# What is expected
All pictures are to be dropped, and the remaining data set down exactly.

# Information provided

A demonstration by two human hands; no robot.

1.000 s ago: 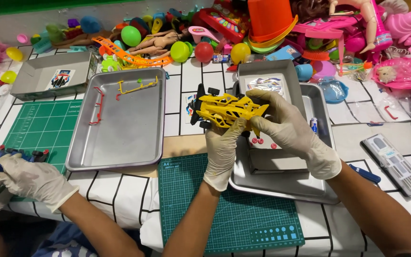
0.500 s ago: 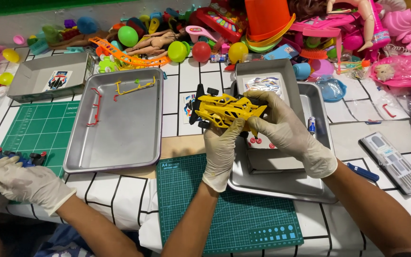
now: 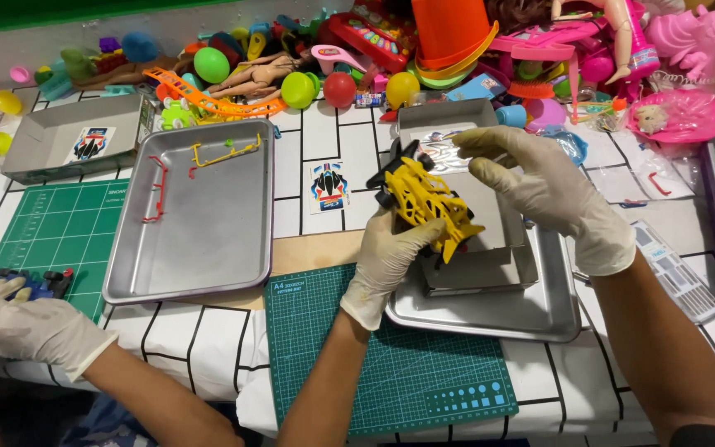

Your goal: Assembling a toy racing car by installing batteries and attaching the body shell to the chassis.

# Answer to this problem
A demonstration by two human hands; no robot.

1.000 s ago: 
0.500 s ago: 
now: 

Your goal: Assembling a toy racing car by installing batteries and attaching the body shell to the chassis.

That concludes the answer to the exercise.